_Problem statement_
Only the text should come through, so restate the listing exactly and drop its images.

_Data_
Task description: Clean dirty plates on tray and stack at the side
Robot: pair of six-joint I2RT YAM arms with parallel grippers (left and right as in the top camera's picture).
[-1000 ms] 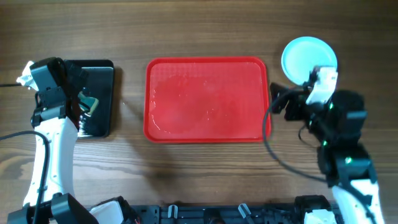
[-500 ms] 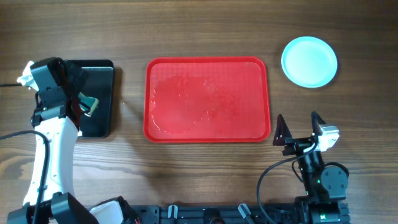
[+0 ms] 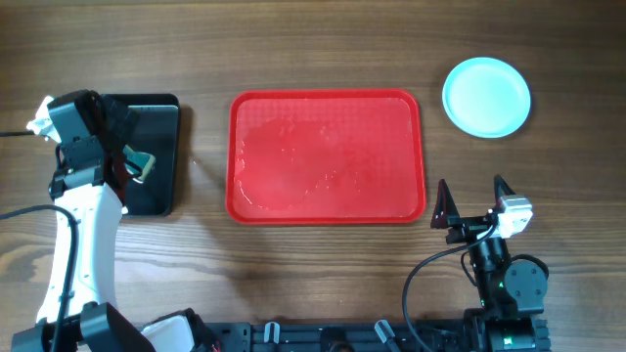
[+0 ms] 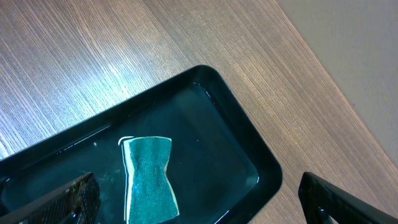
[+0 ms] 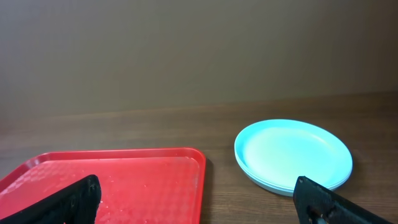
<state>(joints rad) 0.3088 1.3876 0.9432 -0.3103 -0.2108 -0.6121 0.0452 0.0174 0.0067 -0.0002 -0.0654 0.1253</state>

_Solved exercise_
Task description: Clean dirty plates on tray and stack at the side
Robot: pair of six-joint I2RT YAM arms with parallel grippers (left and right as in the top camera's picture).
[-1000 ms] 
[-500 ms] 
[+0 ms] 
[+0 ms] 
[+0 ms] 
<state>(joints rad) 0.3088 1.3876 0.9432 -0.3103 -0.2108 -0.6121 0.0452 0.0174 0.0067 -0.0002 -0.0654 0.1253</state>

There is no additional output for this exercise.